**Aim of the exercise**
Look below for the line containing "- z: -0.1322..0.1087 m"; from there, print each line exactly up to and including the line containing "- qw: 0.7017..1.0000", and stop.

[Collection entries]

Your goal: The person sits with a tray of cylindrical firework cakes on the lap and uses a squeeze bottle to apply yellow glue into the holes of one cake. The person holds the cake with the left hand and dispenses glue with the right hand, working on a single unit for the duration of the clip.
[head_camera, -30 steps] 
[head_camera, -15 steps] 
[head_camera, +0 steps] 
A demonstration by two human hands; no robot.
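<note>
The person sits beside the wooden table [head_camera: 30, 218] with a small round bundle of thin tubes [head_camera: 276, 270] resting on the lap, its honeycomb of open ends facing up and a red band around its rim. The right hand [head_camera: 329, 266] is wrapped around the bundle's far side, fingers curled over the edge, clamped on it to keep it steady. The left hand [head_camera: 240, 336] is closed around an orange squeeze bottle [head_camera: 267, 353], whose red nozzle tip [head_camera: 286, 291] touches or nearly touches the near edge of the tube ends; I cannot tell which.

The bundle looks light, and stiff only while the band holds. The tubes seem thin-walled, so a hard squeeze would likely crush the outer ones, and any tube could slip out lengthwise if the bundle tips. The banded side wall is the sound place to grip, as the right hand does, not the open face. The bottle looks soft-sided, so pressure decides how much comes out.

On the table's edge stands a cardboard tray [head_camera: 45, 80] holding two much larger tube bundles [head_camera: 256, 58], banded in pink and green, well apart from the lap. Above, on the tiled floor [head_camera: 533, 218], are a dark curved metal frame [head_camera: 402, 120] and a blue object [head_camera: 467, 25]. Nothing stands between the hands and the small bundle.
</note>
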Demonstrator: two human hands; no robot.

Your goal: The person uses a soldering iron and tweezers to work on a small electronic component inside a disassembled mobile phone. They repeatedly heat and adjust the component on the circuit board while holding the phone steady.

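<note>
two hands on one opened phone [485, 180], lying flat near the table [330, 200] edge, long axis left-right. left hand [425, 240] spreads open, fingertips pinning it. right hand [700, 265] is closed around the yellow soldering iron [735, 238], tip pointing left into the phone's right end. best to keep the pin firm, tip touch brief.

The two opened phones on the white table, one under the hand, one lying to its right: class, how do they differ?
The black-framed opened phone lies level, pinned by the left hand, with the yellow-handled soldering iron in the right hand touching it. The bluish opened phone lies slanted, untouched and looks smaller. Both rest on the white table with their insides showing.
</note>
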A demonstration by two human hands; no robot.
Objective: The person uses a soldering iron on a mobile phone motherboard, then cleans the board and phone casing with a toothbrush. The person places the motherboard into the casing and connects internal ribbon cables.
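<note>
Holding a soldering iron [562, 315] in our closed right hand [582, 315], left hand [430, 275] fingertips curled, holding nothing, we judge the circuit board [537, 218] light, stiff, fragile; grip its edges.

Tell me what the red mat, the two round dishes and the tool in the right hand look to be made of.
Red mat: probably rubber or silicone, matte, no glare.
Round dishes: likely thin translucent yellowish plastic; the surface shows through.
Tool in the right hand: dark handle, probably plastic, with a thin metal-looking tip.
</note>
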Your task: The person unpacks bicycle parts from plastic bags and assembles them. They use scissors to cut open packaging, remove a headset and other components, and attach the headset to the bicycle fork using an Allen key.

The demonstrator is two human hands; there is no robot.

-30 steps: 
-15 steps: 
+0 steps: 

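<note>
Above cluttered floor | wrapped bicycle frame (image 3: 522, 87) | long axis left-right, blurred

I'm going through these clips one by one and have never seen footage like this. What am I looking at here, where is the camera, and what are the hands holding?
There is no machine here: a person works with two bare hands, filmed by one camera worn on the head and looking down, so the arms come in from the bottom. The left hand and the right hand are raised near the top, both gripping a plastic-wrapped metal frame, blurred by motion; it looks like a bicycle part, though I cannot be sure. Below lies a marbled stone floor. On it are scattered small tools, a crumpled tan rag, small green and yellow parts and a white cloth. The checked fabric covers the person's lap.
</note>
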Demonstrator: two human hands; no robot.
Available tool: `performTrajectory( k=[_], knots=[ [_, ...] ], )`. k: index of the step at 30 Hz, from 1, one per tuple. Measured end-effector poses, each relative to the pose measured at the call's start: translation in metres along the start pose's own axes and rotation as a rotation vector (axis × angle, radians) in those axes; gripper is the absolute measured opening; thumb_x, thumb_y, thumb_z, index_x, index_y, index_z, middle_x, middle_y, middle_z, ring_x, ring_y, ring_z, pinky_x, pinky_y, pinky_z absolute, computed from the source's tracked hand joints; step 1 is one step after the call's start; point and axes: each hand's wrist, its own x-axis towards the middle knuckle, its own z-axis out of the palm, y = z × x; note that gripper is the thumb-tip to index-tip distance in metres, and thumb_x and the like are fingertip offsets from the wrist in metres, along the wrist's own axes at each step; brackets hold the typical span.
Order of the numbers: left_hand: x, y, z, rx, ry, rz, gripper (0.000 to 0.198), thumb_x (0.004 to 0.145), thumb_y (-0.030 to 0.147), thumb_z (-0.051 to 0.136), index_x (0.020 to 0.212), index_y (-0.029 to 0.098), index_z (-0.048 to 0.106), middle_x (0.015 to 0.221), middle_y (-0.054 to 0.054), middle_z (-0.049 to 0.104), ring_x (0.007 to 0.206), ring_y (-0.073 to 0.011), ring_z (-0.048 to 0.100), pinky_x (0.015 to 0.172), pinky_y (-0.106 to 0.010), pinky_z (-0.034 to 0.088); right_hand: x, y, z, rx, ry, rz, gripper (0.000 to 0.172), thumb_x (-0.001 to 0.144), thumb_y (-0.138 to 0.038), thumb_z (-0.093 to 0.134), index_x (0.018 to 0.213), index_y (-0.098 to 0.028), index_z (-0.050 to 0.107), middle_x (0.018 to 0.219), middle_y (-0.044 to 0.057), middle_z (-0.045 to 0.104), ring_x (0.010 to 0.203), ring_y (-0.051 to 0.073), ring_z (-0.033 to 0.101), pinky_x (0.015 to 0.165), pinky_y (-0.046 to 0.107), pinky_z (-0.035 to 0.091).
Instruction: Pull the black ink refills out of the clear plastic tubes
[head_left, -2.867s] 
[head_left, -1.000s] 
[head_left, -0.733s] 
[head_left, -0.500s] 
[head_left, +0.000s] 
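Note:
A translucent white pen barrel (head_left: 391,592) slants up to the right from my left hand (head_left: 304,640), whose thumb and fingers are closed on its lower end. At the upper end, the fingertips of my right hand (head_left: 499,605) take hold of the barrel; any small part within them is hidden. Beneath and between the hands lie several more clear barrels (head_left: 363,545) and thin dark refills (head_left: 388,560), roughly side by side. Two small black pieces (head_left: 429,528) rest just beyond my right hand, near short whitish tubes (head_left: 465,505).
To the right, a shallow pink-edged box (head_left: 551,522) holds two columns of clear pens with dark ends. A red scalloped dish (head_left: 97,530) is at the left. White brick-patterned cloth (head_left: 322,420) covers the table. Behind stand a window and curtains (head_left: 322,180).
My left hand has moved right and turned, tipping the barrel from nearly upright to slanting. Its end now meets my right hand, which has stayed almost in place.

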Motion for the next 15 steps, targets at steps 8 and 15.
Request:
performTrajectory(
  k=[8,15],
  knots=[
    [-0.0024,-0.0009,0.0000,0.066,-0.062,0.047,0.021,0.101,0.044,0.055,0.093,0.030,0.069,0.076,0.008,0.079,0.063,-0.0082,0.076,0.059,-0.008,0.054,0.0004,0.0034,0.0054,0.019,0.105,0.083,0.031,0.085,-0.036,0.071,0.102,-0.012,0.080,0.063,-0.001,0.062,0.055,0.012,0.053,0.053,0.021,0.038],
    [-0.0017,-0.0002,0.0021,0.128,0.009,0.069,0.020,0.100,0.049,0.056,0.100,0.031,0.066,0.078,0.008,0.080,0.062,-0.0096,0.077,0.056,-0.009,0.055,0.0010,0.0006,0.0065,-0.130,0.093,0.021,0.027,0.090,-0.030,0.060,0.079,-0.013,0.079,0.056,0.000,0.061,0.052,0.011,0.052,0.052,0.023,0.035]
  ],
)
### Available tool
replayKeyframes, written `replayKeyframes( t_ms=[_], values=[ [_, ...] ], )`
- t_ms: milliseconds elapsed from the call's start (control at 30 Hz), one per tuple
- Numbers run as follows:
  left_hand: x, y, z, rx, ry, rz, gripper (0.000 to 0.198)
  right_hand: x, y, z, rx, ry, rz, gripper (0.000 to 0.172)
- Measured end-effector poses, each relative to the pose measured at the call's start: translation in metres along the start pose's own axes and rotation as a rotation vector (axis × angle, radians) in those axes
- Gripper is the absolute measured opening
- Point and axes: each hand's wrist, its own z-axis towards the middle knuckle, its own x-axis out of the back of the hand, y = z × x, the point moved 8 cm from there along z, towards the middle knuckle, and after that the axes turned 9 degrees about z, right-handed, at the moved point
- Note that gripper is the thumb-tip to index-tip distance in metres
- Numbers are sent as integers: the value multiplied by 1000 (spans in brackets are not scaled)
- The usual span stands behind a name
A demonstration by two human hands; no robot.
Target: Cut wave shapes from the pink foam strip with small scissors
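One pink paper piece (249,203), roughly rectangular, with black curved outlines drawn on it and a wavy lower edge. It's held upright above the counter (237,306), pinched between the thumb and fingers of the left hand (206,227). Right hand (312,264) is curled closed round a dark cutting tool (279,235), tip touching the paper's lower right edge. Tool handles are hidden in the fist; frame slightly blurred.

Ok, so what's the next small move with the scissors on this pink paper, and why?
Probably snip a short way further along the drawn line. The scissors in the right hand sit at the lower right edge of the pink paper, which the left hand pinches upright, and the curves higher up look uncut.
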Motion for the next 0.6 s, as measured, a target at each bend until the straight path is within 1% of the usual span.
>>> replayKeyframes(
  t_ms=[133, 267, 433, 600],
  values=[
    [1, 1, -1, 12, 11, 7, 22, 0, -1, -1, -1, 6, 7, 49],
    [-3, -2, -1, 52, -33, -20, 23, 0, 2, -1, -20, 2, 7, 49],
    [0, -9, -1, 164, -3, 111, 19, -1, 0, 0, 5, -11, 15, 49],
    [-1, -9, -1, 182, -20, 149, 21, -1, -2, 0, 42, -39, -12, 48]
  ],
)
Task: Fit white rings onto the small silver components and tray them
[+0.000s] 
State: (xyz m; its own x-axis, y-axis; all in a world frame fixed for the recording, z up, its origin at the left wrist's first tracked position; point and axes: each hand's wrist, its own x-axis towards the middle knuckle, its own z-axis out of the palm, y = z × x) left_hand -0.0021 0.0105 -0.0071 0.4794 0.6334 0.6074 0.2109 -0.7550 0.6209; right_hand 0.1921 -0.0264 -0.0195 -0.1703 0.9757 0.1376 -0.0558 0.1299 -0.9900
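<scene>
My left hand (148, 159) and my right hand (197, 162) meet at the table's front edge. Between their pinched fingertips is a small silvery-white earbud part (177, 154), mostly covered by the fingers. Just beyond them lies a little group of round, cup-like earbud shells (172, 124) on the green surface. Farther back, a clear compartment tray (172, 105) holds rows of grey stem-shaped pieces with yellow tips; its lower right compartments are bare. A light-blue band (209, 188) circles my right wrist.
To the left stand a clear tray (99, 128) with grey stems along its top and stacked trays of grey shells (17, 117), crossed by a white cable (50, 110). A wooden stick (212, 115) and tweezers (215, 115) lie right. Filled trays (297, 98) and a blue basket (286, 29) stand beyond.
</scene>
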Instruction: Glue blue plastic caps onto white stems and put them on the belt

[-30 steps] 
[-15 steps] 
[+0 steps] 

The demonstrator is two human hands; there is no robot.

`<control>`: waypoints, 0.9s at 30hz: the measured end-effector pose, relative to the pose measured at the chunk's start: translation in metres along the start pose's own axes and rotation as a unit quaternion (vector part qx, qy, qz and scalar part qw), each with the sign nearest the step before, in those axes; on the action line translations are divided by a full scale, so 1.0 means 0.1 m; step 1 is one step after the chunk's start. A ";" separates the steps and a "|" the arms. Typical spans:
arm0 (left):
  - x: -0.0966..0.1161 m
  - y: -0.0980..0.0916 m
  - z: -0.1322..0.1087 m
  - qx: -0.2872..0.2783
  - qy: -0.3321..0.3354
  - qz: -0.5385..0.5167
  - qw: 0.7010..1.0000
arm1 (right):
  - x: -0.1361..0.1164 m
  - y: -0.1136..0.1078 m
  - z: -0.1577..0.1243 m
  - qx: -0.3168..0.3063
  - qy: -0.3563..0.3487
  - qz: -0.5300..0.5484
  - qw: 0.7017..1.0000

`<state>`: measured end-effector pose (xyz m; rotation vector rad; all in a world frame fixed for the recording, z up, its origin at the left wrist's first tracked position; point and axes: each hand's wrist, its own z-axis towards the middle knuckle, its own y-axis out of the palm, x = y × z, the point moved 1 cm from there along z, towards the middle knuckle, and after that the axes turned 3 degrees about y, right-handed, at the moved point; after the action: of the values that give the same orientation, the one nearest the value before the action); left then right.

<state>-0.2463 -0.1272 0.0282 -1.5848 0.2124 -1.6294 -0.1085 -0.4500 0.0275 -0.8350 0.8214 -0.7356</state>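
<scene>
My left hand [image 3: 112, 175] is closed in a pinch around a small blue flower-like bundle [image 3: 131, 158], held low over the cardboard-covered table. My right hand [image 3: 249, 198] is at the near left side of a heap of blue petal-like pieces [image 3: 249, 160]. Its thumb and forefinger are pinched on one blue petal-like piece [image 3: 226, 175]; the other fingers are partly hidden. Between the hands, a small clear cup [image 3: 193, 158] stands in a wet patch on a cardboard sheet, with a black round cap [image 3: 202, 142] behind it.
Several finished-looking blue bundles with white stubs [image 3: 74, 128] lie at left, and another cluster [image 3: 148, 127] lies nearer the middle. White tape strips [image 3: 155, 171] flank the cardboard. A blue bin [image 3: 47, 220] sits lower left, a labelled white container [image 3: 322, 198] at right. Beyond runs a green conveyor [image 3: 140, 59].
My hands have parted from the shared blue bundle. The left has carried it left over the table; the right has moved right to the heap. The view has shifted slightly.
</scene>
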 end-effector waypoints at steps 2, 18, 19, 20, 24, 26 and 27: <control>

**Answer space**
  - z: -0.1322..0.1087 m
  - qx: -0.2872..0.2783
  - qy: -0.3321..0.3354
  - qz: -0.5385..0.5167
  - qw: 0.7010..1.0000
arm1 (right):
  - x: -0.1361..0.1164 m
  - y: -0.1136..0.1078 m
  - z: -0.1577..0.1243 m
  - qx: -0.3168..0.3063
  - qy: -0.3563..0.3487
  - qz: -0.5300..0.5484
  - qw: 0.7017..1.0000

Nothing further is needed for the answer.